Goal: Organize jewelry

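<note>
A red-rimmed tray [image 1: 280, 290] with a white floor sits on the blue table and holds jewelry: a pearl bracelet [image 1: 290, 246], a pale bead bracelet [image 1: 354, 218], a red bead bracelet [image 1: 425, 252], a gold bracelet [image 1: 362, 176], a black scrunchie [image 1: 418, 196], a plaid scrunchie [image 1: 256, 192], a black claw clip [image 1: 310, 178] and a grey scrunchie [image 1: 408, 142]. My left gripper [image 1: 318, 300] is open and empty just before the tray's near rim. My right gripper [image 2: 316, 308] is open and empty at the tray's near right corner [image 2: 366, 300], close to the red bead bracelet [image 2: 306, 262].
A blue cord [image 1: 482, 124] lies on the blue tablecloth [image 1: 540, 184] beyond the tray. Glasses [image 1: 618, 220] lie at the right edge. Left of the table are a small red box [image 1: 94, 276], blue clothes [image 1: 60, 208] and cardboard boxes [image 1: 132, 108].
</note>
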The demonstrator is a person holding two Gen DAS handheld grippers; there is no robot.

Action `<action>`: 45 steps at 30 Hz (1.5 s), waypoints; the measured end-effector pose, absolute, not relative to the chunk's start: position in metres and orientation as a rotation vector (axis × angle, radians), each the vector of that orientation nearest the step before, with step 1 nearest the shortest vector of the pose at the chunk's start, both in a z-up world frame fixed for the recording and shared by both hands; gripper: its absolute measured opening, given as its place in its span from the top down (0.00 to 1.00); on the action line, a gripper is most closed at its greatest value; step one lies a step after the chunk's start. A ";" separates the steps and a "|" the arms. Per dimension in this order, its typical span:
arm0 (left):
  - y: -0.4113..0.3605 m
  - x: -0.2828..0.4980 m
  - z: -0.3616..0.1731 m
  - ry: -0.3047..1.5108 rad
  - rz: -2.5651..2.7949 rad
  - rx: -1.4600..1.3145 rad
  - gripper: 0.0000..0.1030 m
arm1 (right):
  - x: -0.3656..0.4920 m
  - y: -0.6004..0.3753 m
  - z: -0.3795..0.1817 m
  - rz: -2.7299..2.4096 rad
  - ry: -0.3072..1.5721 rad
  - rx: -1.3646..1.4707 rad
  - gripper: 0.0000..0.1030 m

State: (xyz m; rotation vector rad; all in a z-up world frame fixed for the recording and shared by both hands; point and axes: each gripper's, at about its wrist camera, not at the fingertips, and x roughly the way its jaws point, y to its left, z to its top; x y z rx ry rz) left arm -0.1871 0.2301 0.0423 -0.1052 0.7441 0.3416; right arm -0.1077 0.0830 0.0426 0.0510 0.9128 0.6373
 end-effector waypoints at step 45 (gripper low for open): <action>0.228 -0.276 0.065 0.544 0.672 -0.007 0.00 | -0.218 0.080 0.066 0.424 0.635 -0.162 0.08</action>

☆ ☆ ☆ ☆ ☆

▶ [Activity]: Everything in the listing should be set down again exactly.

▶ [Exercise response]:
Goal: Organize jewelry

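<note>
A red-rimmed tray [image 1: 280, 290] with a white floor sits on the blue table and holds jewelry: a pearl bracelet [image 1: 290, 246], a pale bead bracelet [image 1: 354, 218], a red bead bracelet [image 1: 425, 252], a gold bracelet [image 1: 362, 176], a black scrunchie [image 1: 418, 196], a plaid scrunchie [image 1: 256, 192], a black claw clip [image 1: 310, 178] and a grey scrunchie [image 1: 408, 142]. My left gripper [image 1: 318, 300] is open and empty just before the tray's near rim. My right gripper [image 2: 316, 308] is open and empty at the tray's near right corner [image 2: 366, 300], close to the red bead bracelet [image 2: 306, 262].
A blue cord [image 1: 482, 124] lies on the blue tablecloth [image 1: 540, 184] beyond the tray. Glasses [image 1: 618, 220] lie at the right edge. Left of the table are a small red box [image 1: 94, 276], blue clothes [image 1: 60, 208] and cardboard boxes [image 1: 132, 108].
</note>
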The demonstrator is a person holding two Gen DAS handheld grippers; there is no robot.

Action `<action>`: 45 steps at 30 Hz (1.5 s), waypoints; the measured end-effector pose, absolute, not relative to the chunk's start: position in metres and orientation as a rotation vector (axis × angle, radians), each the vector of that orientation nearest the step before, with step 1 nearest the shortest vector of the pose at the chunk's start, both in a z-up world frame fixed for the recording and shared by both hands; gripper: its absolute measured opening, given as its place in its span from the top down (0.00 to 1.00); on the action line, a gripper is most closed at its greatest value; step one lies a step after the chunk's start. A ";" separates the steps and a "|" the arms. Per dimension in this order, its typical span:
arm0 (left):
  - y: -0.4113..0.3605 m
  - x: -0.2828..0.4980 m
  - z: -0.3616..0.1731 m
  - ry: -0.3047..1.5108 rad
  - rz: -2.5651..2.7949 rad
  - rx: -1.4600..1.3145 rad
  - gripper: 0.0000..0.1030 m
arm1 (right):
  - x: -0.3656..0.4920 m
  - y: -0.6004..0.3753 m
  - z: -0.3795..0.1817 m
  - rz: -2.7299..2.4096 rad
  - ry: -0.3072..1.5721 rad
  - rx: -1.3646..1.4707 rad
  - gripper: 0.0000..0.1030 m

State: (xyz m; rotation vector rad; all in a z-up world frame fixed for the recording and shared by both hands; point and axes: each gripper's, at about its wrist camera, not at the fingertips, and x roughly the way its jaws point, y to its left, z to its top; x y z rx ry rz) left arm -0.1871 0.2301 0.0423 -0.1052 0.7441 0.3416; right arm -0.1077 0.0830 0.0426 0.0510 0.9128 0.6373
 end-effector waypoints at step 45 (gripper low for open): <action>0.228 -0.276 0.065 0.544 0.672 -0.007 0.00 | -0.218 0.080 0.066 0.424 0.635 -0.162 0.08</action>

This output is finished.